12 Things You Need To Know To Overcome Rejection
Rejection really hurts. That’s not something you didn’t know of course. Almost everyone has experienced it in some way or other. It can cause a deep, searing ache that lingers and can eat away at you from the inside.
We all want to belong, to feel connected and be socially appreciated, but what is it about rejection that feels just so excruciatingly difficult to overcome?
Neurologically speaking, rejection presents in the same area of the brain as physical pain. This may be due to an evolutionary function. Being rejected from our group was akin to facing death, as the chances of survival alone are far slimmer than when surrounded by your tribe.
As a consequence, social pain is much easier to recall than physical pain, as we are social animals and need community to thrive. So here is everything you need to know about rejection and how to move on from it.
Rejection can be a major event (the loss of a partner) or it can be minor (a friend not returning your message). Both experiences are valid as the minor rejection may just be the tip of the iceberg. It’s worth exploring why, if it is minor, does it feel so significant. Try to address the root cause no matter how small it may seem.
Everyone experiences it. You are certainly not alone and as soon as you share your feelings you may be surprised at how often somebody close can offer their shared experience. Remember we are tribal, if one tribe rejects you, another may embrace you with open arms.
It’s a normal part of life. It’s never going to feel nice, but it will likely happen more than once, so it is useful to take stock of how to deal with it so that you are better prepared next time.
Validate your feelings towards it. It’s OK to feel upset and derailed. Don’t try and cover it up because you feel embarrassed. Rejection is hard so allow yourself to be ok with your feelings. The honesty will give you strength.
Reframe the rejection into opportunity. It may be a bitter pill to swallow in the early days, but trying to spin it around into a new way of thinking, something that might even work out better, can really help. This can work for any type of rejection be it love, a job or something more functional.
Remember that you are always worth it. A huge cliché of course, but undeniably true. Often rejection is due to a lack of meeting of needs but appears as one person’s opinion over another. This can make it imbalanced, so try to factualise the situation. Write down 5 positive facts about yourself.
Don’t get caught up in catastrophizing. In other words try not to let your brain speed out of control into what has not actually happened yet.
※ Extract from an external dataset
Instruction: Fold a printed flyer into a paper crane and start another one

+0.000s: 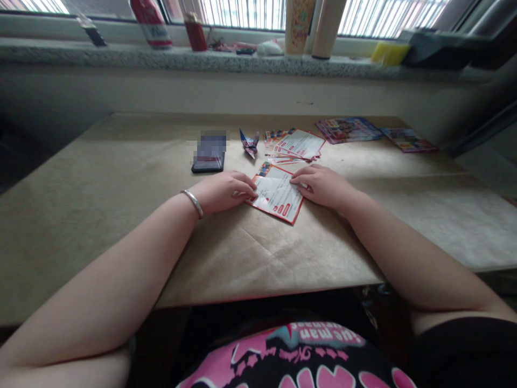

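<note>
A squarish white printed sheet of paper (278, 194) with a red border and red labels lies at an angle on the table in front of me. A crease seems to run across it. My left hand (228, 191), with a silver bangle at its wrist, has its fingers closed at the sheet's left edge. On the opposite side, my right hand (321, 186) has curled fingers closed on the upper right edge. Just beyond the sheet stands a folded paper crane (250, 144), and a fanned stack of similar printed sheets (301, 144) lies beside it.
A dark phone (209, 153) lies left of the crane. Colourful packets (349, 130) and another packet (409, 140) lie at the back right. The table (121, 215) meets the wall under a granite windowsill (226, 62) holding a bottle (151, 24), a red container (196, 35) and cups.
</note>
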Tool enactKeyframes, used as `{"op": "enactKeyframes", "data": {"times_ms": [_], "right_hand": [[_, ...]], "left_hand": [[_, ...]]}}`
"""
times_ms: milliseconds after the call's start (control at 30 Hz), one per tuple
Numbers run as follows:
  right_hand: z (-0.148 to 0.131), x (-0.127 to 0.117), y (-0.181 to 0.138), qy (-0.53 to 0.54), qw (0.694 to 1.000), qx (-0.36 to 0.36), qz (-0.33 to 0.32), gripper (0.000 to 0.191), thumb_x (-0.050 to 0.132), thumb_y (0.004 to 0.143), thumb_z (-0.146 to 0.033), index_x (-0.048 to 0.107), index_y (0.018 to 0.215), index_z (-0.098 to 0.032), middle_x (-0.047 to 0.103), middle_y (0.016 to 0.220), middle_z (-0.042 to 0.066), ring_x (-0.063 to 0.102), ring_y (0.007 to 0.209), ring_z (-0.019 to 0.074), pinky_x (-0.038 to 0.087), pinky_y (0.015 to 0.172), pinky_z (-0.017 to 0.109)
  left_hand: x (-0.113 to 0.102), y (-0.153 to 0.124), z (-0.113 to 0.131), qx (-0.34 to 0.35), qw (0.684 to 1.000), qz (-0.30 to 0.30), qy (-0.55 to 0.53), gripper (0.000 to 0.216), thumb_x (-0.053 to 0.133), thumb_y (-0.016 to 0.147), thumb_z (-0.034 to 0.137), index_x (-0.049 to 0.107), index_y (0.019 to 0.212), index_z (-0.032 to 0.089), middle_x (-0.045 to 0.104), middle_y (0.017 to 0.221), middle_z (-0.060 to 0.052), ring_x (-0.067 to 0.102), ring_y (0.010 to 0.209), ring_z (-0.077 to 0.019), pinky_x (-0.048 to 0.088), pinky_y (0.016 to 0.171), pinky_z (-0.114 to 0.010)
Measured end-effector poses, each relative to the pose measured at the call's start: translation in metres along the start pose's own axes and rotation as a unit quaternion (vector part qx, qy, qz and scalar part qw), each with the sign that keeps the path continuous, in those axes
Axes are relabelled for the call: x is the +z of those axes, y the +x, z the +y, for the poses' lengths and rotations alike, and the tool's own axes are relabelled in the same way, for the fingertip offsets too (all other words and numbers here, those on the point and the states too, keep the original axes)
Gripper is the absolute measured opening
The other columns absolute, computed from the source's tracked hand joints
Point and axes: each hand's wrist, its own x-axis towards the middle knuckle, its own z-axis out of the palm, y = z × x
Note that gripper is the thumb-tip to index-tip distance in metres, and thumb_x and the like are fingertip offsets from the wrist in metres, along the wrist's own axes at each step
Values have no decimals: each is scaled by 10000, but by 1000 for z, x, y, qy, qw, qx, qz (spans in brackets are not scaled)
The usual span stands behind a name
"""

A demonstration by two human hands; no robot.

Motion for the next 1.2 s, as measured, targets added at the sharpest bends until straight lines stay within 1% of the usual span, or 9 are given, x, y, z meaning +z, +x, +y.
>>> {"op": "enactKeyframes", "data": {"times_ms": [133, 267, 367, 533, 700, 833, 967, 1067, 1200], "right_hand": [[6, -2, -1, 9, 1000, -6, -5, 281, 545, 875, -229, 747, 1068, -202, 722, 1155, 68, 636, 1030, 241, 486, 950, 404], [12, -5, -4, 42, 999, -28, -15, 269, 581, 843, -229, 747, 1051, -195, 731, 1148, 66, 653, 1045, 230, 468, 991, 399], [16, -7, -7, 63, 997, -41, -20, 303, 604, 810, -228, 741, 1078, -201, 727, 1154, 66, 647, 1061, 233, 472, 993, 393], [18, -9, -9, 70, 996, -47, -24, 441, 588, 735, -143, 721, 1141, -250, 696, 1203, 52, 618, 1090, 242, 478, 985, 405], [16, -10, -9, 65, 996, -54, -21, 399, 599, 758, -193, 726, 1132, -249, 696, 1188, 60, 622, 1056, 234, 479, 965, 389], [13, -11, -9, 47, 997, -61, -1, 315, 606, 782, -220, 753, 1059, -245, 727, 1110, 61, 640, 994, 236, 477, 937, 397], [14, -11, -7, 14, 997, -71, 10, 220, 579, 809, -224, 774, 911, -242, 753, 982, 49, 649, 924, 228, 476, 899, 383], [14, -11, -6, 1, 997, -73, 9, 213, 558, 818, -217, 769, 828, -243, 755, 919, 49, 648, 876, 223, 473, 860, 372], [13, -14, -7, 0, 998, -63, 6, 207, 550, 813, -210, 756, 810, -233, 748, 899, 46, 642, 857, 217, 468, 846, 354]], "left_hand": [[-10, -3, 6, -17, 1000, -17, 6, 243, 596, 863, 394, 774, 969, 268, 740, 1058, -60, 663, 947, -191, 505, 911, -347], [-14, -4, 11, -32, 998, -32, 41, 286, 637, 832, 447, 768, 994, 252, 730, 1096, -70, 653, 981, -211, 500, 909, -348], [-12, -4, 8, -30, 998, -29, 54, 304, 607, 856, 465, 766, 1000, 250, 729, 1100, -71, 655, 970, -207, 499, 891, -337], [-10, -6, 0, -23, 998, -3, 66, 335, 514, 914, 475, 768, 992, 269, 743, 1074, -59, 663, 945, -189, 499, 876, -317], [-12, -7, -1, -21, 995, 13, 102, 339, 467, 926, 420, 763, 955, 258, 750, 1024, -62, 673, 890, -184, 503, 834, -313], [-11, -7, -1, -39, 988, 10, 151, 362, 420, 923, 392, 748, 930, 240, 750, 963, -56, 664, 831, -171, 494, 775, -286], [-11, -7, -1, -52, 984, 6, 169, 343, 413, 906, 363, 725, 872, 224, 733, 920, -48, 642, 794, -156, 471, 730, -262], [-10, -6, 0, -56, 980, 1, 190, 313, 417, 882, 330, 698, 825, 207, 706, 861, -54, 625, 776, -168, 465, 709, -270], [-10, -5, 0, -75, 975, -4, 211, 265, 432, 850, 294, 668, 777, 198, 671, 816, -53, 603, 750, -180, 454, 683, -278]]}}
This can be all too easy to do, so remember what is real and what is just a thought.
Write a list of reasons why this rejection feels so terrifying. Are these reasons realistic, manageable? What can you tangibly and actively do to counteract them?
Take a chance to experience success with this new road that has opened up before you, you honestly don’t know the outcome until it’s happened and you’re not losing anything by just “taking a left turn”.
Avoid negative self-criticism. Similar to catastrophizing, it will only destroy your self-esteem and make the problem larger, not smaller. Focus on the positives; they are way more important.
Rejection should not be feared. If you do fear it, it can lead to a sort of sedation or cauterizing of your life experiences. You risk missing big goals and the thrill of success by hiding under that rock!
Talk to friends or a professional. This will help speed up the healing process. Though it may never fully disappear, pain always fades eventually, it becomes easier to manage and move on from.
Remember rejection is completely normal and can happen often, even to the most seemingly successful people. In fact, some will tell you that’s the reason for their success, just to keep battling through the setbacks.
The more you stand up to it and approach it with tangible actions, the quicker you can pass it by. Do not let rejection consume you.